As published in the February 2012 edition of the Murfreesboro Pulse (updated for 4-2013)
|Actual photo from my adventure. Note lumbering zombie in background|
Voodoo is indeed widely misunderstood. It conjures images of zombies, animal sacrifice and exotic dance rituals performed to the sound of drums. More accurately defined it is the group of spiritual belief systems and practices brought by African slaves to plantations in the Caribbean and the Southern US. These traditions often blended with Roman Catholicism and share similar origins with the vodou religion of Haiti. It was a vodou ceremony in Haiti that signaled the beginning of a massive slave revolt in 1791 resulting in the burning of 1,800 plantations and the massacre of 1,000 slaveholders during a single week. That fateful ceremony at Bois Caïman sealed a covenant with an African deity to kill the whites in exchange for freedom and was consummated by the drinking of blood which is naturally why voodoo makes most white folks a little nervous.
Now Mama always said not to go sneaking into voodoo temples all by my lonesome. Luckily my brother-in-law Reagan Ammons, having been deployed to Haiti as a US Marine, was familiar with vodou and was equally stoked about the mission. Arriving in Memphis, we headed to Beal Street for some hot gumbo and cool Delta Blues, tasting the nightlife to set the mood before our adventure. Around midnight we left the laughter of Beal Street behind and made our way to the temple site.
|Uprising at Bois Caïman|
Once inside, my heart began to beat like the drum of a savage, sending adrenaline throughout my body as we surveyed the grounds for anyone who might challenge our presence. The place appeared to be in disuse. There were no zombies and no women to be rescued from the alleged den of pagan debauchery. In fact, the site possessed an air of sacredness resembling a shrine dedicated to something I couldn’t identify. Certainly, the masks and symbols displayed a bit of African influence. Also present were a lot of masonic and Christian symbolism. Under the moonlight, the temple possessed an air of sacredness and a beautiful, folky asceticism that I’ve never seen elsewhere. After taking a few photos, we made our exit.
While this adventure yielded more questions than answers, a book published in 2005 called No Space Hidden, offers more. According to the book, Wash Harris, the deceased spiritual leader of the community, “established the temple as a church and center for traditional medicine.” In the same book, which was written by Grey Gundaker, a professor of anthropology at the College of William and Mary, the temple artwork is described as a form of African-American devotional art. Adding to the confusion, published quotes by Harris state that the temple is a Christian church whose symbolism can only be understood if one is a freemason. He is also credited with saying that “God told the Black man and the Indian things that he didn’t tell others.”

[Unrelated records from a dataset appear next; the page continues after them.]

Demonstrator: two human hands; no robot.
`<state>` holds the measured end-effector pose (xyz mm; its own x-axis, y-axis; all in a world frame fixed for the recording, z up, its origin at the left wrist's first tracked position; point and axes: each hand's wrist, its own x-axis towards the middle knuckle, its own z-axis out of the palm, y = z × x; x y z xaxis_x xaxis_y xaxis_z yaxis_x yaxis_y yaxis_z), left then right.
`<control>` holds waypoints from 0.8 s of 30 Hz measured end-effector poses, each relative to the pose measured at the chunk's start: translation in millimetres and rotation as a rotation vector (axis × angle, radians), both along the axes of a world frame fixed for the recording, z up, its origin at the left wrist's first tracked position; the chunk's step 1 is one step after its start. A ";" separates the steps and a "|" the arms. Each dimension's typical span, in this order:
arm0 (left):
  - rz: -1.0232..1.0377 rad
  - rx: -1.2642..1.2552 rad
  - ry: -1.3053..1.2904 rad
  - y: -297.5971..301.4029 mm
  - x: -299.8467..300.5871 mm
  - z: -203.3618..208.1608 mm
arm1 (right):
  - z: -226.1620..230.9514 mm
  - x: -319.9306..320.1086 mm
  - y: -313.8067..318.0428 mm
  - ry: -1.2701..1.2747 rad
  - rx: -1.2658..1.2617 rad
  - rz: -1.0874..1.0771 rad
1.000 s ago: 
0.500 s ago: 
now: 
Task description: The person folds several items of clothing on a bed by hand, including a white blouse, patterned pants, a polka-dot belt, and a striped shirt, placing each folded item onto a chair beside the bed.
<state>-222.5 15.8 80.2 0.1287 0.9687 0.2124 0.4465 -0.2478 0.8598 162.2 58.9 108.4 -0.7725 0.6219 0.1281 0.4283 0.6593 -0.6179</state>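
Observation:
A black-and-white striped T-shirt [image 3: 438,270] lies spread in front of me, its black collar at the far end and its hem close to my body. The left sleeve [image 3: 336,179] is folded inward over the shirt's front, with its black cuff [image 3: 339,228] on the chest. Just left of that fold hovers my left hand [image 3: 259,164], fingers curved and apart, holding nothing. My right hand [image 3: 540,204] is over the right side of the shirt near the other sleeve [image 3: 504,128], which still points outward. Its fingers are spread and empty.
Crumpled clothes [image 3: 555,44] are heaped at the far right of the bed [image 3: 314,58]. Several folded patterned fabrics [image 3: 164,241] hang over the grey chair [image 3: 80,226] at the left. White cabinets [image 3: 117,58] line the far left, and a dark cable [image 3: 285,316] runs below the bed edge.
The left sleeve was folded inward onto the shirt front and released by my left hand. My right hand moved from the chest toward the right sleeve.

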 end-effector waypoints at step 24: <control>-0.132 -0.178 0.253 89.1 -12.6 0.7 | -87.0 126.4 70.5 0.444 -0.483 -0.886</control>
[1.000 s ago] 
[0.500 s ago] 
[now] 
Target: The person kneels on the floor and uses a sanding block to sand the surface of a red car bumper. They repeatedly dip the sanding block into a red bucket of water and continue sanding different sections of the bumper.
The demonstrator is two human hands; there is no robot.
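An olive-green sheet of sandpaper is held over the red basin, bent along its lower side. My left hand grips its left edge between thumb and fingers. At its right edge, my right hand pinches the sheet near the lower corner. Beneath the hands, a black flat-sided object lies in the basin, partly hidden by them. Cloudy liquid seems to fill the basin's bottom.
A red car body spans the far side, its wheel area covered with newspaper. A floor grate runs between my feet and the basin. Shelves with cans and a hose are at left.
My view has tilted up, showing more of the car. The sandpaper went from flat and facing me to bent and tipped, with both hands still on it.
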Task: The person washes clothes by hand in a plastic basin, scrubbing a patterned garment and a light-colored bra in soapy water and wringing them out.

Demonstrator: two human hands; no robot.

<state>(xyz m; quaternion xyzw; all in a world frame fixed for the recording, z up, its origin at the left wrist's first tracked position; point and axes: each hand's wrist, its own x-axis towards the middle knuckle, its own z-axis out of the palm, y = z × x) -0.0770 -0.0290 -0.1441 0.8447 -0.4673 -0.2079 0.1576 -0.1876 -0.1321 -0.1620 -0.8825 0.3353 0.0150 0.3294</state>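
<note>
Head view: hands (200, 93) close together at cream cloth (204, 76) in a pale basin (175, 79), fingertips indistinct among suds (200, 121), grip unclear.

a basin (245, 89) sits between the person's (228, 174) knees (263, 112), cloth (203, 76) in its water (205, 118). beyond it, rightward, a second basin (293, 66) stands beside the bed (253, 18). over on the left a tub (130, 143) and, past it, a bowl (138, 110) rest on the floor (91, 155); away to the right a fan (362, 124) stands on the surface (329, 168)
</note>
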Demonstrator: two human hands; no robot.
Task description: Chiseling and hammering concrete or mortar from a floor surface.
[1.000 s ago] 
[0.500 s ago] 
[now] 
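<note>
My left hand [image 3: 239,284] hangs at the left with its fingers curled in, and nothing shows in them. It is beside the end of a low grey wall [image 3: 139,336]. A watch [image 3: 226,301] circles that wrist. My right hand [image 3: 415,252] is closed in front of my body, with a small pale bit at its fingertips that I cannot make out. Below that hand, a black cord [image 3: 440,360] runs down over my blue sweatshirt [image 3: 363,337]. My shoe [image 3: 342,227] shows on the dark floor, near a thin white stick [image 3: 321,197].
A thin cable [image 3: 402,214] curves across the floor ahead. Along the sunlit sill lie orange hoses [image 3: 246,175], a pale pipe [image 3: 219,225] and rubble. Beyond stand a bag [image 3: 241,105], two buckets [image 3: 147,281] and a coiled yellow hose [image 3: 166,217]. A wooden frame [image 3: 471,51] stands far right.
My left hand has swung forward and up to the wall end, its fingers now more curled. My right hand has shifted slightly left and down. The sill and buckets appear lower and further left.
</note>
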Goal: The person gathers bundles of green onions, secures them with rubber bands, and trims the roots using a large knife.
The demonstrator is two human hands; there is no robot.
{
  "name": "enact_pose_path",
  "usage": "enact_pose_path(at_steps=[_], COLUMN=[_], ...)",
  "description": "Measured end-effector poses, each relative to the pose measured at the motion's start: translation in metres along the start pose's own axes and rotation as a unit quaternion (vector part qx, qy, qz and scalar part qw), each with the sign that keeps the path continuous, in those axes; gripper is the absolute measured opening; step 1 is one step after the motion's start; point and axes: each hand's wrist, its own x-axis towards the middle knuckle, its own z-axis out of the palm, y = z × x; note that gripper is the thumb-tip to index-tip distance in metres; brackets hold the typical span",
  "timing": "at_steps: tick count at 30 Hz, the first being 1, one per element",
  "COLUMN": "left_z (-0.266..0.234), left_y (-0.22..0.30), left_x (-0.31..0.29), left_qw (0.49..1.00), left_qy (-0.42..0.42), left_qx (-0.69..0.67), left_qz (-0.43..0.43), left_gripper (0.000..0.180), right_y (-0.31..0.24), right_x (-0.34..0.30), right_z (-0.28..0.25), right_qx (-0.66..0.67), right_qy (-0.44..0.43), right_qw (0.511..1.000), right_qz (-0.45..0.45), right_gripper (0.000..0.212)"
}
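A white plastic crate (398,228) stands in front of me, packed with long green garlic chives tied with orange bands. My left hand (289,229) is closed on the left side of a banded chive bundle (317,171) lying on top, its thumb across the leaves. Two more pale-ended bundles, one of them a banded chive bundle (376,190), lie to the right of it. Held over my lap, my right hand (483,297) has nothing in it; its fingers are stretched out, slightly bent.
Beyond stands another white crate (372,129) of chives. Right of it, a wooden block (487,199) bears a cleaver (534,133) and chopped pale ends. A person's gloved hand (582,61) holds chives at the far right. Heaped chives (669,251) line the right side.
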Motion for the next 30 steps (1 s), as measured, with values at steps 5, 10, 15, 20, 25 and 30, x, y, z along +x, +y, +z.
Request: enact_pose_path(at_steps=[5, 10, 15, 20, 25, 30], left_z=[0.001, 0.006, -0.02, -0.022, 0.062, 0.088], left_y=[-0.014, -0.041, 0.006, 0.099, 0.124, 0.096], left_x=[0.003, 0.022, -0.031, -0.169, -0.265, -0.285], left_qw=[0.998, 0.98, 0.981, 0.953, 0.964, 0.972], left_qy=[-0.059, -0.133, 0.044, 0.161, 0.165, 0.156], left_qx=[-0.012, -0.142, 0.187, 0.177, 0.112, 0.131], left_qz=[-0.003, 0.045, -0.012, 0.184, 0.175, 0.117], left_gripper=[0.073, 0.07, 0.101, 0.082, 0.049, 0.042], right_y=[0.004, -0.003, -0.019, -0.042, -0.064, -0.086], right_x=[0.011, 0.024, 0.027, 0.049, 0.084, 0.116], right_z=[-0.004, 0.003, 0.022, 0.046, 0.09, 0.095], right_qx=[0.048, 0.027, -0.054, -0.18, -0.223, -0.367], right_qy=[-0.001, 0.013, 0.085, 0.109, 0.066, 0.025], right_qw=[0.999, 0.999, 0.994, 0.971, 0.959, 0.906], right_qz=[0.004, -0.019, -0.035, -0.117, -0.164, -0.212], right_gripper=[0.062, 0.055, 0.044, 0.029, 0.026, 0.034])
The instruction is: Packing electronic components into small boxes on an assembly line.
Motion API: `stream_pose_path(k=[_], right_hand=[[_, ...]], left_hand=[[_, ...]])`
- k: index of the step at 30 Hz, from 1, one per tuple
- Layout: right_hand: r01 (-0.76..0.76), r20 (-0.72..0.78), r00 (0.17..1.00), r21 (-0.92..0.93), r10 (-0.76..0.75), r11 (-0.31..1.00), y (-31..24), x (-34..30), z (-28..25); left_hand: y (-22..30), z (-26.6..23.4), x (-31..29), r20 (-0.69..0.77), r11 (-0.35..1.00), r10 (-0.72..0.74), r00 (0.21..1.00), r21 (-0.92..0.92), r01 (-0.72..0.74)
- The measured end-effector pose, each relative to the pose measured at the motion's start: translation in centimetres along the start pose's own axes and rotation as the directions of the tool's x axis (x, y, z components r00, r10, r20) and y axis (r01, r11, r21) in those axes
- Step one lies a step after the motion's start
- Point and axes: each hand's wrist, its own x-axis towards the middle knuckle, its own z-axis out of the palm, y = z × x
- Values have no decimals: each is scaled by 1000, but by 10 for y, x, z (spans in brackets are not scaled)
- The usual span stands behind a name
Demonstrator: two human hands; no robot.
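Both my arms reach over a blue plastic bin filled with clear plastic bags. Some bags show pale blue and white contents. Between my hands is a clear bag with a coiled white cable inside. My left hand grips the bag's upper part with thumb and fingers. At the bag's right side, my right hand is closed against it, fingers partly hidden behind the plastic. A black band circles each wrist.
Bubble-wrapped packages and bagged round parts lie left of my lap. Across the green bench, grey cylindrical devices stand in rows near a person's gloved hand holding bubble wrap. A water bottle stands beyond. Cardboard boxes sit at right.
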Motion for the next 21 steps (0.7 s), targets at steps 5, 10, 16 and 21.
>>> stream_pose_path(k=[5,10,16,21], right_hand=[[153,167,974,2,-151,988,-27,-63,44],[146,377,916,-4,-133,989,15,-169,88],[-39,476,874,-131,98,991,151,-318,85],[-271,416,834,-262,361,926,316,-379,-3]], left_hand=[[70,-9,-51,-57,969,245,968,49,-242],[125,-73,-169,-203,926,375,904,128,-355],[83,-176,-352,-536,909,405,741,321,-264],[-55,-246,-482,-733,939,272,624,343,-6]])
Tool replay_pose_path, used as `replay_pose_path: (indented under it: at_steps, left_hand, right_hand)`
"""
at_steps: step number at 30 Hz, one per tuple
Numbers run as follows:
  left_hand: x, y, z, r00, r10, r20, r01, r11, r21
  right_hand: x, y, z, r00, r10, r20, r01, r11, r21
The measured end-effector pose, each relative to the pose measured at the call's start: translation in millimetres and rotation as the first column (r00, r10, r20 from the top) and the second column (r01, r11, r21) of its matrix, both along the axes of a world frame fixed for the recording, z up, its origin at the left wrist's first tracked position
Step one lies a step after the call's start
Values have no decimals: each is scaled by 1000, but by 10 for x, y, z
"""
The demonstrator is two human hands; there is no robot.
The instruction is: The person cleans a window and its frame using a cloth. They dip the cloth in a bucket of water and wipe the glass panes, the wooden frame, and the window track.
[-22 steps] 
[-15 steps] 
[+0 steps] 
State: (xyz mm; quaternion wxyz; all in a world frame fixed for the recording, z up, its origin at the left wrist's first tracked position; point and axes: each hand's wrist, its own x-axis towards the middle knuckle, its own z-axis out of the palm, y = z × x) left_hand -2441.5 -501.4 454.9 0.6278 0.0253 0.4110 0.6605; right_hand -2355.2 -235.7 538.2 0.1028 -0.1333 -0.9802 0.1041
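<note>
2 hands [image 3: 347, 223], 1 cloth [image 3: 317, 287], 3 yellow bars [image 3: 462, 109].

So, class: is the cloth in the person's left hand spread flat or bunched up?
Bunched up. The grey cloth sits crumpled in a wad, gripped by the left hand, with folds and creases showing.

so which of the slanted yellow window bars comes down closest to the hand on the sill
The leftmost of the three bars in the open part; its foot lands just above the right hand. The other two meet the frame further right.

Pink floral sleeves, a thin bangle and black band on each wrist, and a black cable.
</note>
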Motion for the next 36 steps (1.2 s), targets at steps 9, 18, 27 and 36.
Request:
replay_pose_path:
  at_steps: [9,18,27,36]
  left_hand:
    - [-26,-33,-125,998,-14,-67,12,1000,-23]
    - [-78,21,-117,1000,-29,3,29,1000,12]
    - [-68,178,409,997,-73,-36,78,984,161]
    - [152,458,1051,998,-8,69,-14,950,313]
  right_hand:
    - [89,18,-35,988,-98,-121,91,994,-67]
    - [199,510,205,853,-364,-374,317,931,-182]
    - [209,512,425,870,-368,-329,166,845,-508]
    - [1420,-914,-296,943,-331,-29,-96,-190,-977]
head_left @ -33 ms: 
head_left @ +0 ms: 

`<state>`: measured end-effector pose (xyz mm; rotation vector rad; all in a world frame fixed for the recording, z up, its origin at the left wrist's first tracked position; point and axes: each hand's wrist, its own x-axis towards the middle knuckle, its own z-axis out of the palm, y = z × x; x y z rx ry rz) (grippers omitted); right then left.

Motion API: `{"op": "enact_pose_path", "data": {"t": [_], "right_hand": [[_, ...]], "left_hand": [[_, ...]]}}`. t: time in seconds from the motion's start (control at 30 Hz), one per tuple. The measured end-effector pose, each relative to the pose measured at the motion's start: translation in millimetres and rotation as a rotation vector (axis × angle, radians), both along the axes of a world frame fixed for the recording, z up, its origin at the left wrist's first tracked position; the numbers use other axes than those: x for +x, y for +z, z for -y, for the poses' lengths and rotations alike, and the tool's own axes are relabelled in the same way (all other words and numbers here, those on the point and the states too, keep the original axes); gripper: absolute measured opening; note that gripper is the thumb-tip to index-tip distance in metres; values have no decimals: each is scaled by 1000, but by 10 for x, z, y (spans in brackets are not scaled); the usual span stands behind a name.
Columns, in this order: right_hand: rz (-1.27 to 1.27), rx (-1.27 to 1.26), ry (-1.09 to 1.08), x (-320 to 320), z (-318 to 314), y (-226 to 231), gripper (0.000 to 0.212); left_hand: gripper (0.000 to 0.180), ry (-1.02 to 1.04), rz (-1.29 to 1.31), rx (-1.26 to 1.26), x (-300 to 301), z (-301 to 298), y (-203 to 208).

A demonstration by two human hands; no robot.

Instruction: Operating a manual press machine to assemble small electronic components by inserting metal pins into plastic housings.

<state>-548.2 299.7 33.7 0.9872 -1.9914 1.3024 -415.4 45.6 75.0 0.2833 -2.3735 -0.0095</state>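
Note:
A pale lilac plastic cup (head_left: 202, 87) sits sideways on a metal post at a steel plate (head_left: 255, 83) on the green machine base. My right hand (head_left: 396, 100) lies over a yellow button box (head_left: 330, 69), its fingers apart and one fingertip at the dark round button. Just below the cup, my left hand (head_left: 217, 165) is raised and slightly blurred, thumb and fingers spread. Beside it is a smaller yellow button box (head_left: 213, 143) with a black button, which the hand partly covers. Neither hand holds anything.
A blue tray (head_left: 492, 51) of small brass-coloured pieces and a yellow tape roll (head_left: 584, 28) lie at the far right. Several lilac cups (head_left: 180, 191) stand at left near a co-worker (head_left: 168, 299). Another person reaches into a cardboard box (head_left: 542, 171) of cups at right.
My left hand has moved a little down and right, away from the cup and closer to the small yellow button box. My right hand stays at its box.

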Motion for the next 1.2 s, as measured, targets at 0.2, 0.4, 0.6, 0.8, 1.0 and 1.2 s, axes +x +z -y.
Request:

There you have it. I know the PC conclusion here is that St. Paul’s Spiritual Temple is simply a group of afro-masonic Christians who build funky art and practice “traditional medicine” in secret. But I think the name Voodoo Village still sounds better and here is why. There is a strong connection between Haitian Voodoo and Masonic orders. In fact it can be said that Haitian history has been undeniably influenced by secret societies which are described in a book called The Serpent and the Rainbow (not the movie) written by ethnobotinist Wade Davis. Here is an excerpt that demonstrating this point.
"There were, according to these informants, secret societies in all parts of the country, and each maintained control of a specified territory.... Membership was by invitation and initiation, open to men and women, and was strictly hierarchical. Laguerre verified the existence of passports, ritual handshakes and secret passwords, banners, flags, and brilliant red-and-black uniforms, as well as specialized body of spirits, songs, dances, and drumbeats...
"... he described them [the secret societies -Recluse] the very conscience of the peasantry, a quasi-political arm of the vodoun society charged above all with the protection of the community. Like the secret societies in West Africa, those of Haiti seemed to Laguerre to be the single most important arbiter of culture. Each one was loosely attached to a hounfour whose houngan was a sort of 'public relations man' acting as a liaison between the clandestine society and the world at large. In fact, so ubiquitous were the societies that Laguerre described them as nodes in a vast network that, if and when linked together, would represent a powerful underground government capable of competing head-on with the central regime in Port-au-Prince."
Is the Voodoo Village somehow representative of the Vodou-Masonic Connection? Many including anthropologists who have studied and written about Saint Paul's Spiritual Temple would say there is no connection. However, it;s my opinion that when dealing with what is by definition a secret society then all bets are off.